# Security Policy

## Supported Versions

Only the `main` branch receives security updates.

## Reporting a Vulnerability

Please report suspected vulnerabilities **privately** via GitHub Security Advisories:

1. Go to https://github.com/asfalanoij/iso/security/advisories/new
2. Provide reproduction steps, impact, and any suggested mitigation
3. Allow up to 7 days for an initial response

Do **not** open public issues for security findings.

## Scope

This is a static client-side ISO compliance toolkit.
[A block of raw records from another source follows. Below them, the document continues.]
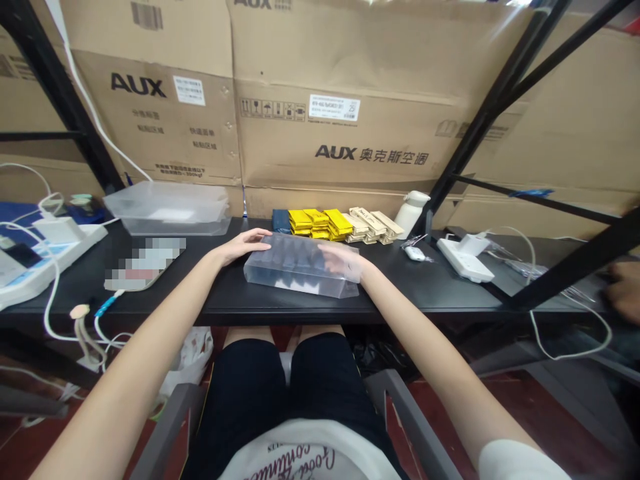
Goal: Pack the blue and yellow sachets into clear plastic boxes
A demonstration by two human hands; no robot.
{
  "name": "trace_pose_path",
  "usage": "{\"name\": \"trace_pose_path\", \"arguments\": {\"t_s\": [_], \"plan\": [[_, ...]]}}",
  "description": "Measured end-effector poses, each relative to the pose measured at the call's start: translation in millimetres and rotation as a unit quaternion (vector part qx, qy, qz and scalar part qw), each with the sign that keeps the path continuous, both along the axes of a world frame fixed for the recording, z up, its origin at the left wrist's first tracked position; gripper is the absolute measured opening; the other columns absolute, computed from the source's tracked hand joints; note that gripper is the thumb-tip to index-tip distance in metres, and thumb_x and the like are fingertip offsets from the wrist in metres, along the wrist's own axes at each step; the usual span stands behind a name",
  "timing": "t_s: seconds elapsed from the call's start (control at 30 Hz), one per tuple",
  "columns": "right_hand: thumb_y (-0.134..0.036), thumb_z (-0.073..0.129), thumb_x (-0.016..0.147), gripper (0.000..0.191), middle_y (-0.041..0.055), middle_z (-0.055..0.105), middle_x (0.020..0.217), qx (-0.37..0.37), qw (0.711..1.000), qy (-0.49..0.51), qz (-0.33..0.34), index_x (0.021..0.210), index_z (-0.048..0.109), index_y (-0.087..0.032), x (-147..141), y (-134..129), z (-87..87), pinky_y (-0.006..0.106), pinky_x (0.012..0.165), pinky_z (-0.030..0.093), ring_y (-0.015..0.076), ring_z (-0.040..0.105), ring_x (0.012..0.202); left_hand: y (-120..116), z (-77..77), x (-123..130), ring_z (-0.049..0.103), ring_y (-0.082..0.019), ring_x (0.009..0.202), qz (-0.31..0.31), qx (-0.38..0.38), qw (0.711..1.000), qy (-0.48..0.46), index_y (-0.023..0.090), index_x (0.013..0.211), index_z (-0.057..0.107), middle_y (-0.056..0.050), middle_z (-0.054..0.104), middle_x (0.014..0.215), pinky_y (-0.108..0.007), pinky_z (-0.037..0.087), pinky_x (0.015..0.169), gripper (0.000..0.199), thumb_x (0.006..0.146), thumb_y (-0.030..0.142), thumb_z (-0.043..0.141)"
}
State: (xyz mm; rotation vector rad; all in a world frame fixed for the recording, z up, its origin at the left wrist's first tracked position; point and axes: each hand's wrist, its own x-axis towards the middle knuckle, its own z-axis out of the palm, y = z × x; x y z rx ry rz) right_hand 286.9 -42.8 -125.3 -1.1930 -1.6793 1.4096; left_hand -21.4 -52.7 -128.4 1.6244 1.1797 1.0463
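Note:
A clear plastic box [300,283] with a divided interior lies near the desk's front edge. My left hand [245,247] grips its rear left corner, thumb on the near side and fingers along the back. At the box's right end, my right hand [343,261] shows blurred through the translucent plastic, its fingers stretched out to the left. Whether that hand is inside the box or behind its wall, I cannot tell. Just behind the box are stacked yellow packets [320,223], beige packets [373,225] and a dark blue packet [281,221].
Stacked clear trays [167,207] and a phone [145,265] on a cable are at left. White power strips [465,259] with cords lie on both sides. A white bottle [412,213] stands at back right by a black rack post. At far right another person's hand [625,290] shows.

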Motion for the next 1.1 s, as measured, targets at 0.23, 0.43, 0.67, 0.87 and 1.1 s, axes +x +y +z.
{"name": "trace_pose_path", "arguments": {"t_s": [0.23, 0.43, 0.67, 0.87, 1.1], "plan": [[-0.026, 0.076, 0.076, 0.029, 0.0065, 0.072, 0.106, 0.009, 0.998, 0.035, 0.045, 0.104, 0.07, -0.018, -1.0, 2.3, -4.3, 0.025, 0.076, 0.059, 0.0135, 0.069, 0.084, 1.8, -1.3, 6.1, 0.051, -0.029, 0.127, 0.016, -0.013, 1.0, -0.017, 0.027, 0.108, 0.069, -0.004, 0.068, 0.12, -0.039, 0.039, 0.106, 0.053, 0.058, 0.039, 0.083], [-0.027, 0.08, 0.068, 0.029, 0.0066, 0.064, 0.129, 0.048, 0.994, 0.039, 0.086, 0.095, 0.075, -0.021, -11.0, -2.1, -9.9, 0.032, 0.086, 0.058, 0.0196, 0.069, 0.099, 10.8, 0.1, 0.4, 0.066, -0.028, 0.1, 0.061, -0.047, 0.996, -0.046, 0.024, 0.108, 0.069, -0.004, 0.071, 0.105, -0.037, 0.052, 0.085, 0.057, 0.055, 0.04, 0.081], [-0.026, 0.07, 0.07, 0.022, 0.009, 0.076, 0.098, 0.142, 0.982, -0.054, 0.113, 0.088, 0.076, -0.015, 11.6, 2.0, 5.0, 0.034, 0.081, 0.058, 0.0219, 0.071, 0.09, 15.8, 4.0, -16.7, 0.069, -0.028, 0.093, 0.115, -0.067, 0.987, -0.09, 0.024, 0.1, 0.072, -0.005, 0.073, 0.106, -0.035, 0.054, 0.075, 0.047, 0.054, 0.03, 0.079], [-0.017, 0.042, 0.082, 0.026, 0.0075, 0.07, 0.073, 0.279, 0.949, -0.129, -0.074, 0.08, 0.068, -0.013, 16.9, 49.2, 28.2, 0.03, 0.063, 0.055, 0.016, 0.066, 0.064, 20.5, 3.3, -23.4, 0.068, -0.027, 0.1, 0.144, -0.071, 0.978, -0.137, 0.027, 0.102, 0.069, -0.004, 0.068, 0.122, -0.033, 0.055, 0.076, 0.05, 0.053, 0.019, 0.074], [-0.009, 0.058, 0.075, 0.02, 0.0072, 0.071, 0.106, 0.415, 0.859, -0.296, 0.044, 0.087, 0.073, -0.017, -72.8, 91.8, 52.2, 0.034, 0.098, 0.043, 0.0211, 0.062, 0.105, 20.9, 2.1, -26.3, 0.07, -0.025, 0.08, 0.125, -0.107, 0.978, -0.129, 0.023, 0.101, 0.07, -0.003, 0.074, 0.091, -0.034, 0.055, 0.069, 0.051, 0.051, 0.016, 0.072]]}}
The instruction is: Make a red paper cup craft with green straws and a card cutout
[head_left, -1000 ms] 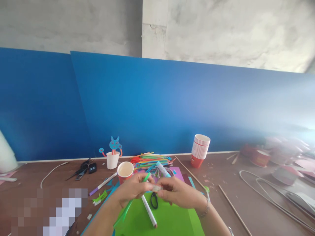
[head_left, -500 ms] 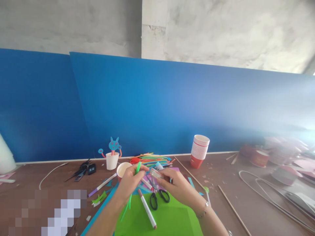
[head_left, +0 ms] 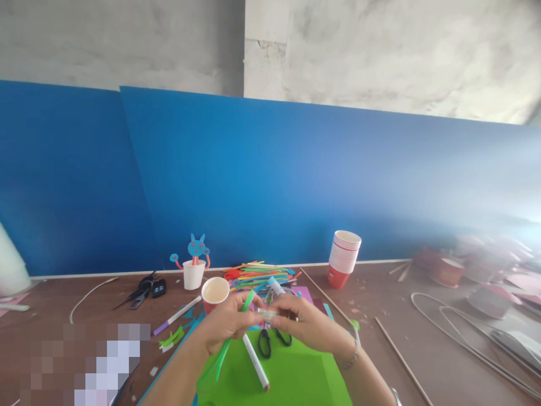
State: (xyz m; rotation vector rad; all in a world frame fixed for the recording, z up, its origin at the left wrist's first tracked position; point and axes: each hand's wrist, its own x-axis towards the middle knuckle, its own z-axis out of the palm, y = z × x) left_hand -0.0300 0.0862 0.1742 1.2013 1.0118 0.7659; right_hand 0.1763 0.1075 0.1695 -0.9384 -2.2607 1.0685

In-scope concerns:

- XSS via templated content (e.g., `innerHTML`)
- Supply-chain risk on CDN-loaded libraries (mitigated by SRI)
- Leaked secrets in source or git history
- GitHub Actions workflow injection / token misuse

Out of scope: brute-force on third-party CDN endpoints, social engineering.

## Hardening in place

- GitHub secret scanning + push protection: enabled
- CodeQL static analysis (weekly + on PR)
- Gitleaks history scan (weekly + on PR)
- Trivy filesystem scan (weekly + on PR)
- Dependabot for GitHub Actions updates
- Subresource Integrity on all CDN scripts
- Content Security Policy meta tag on all HTML pages

## Disclosure

Fixes ship via PR to `main`. Credit is given in release notes unless the reporter opts out.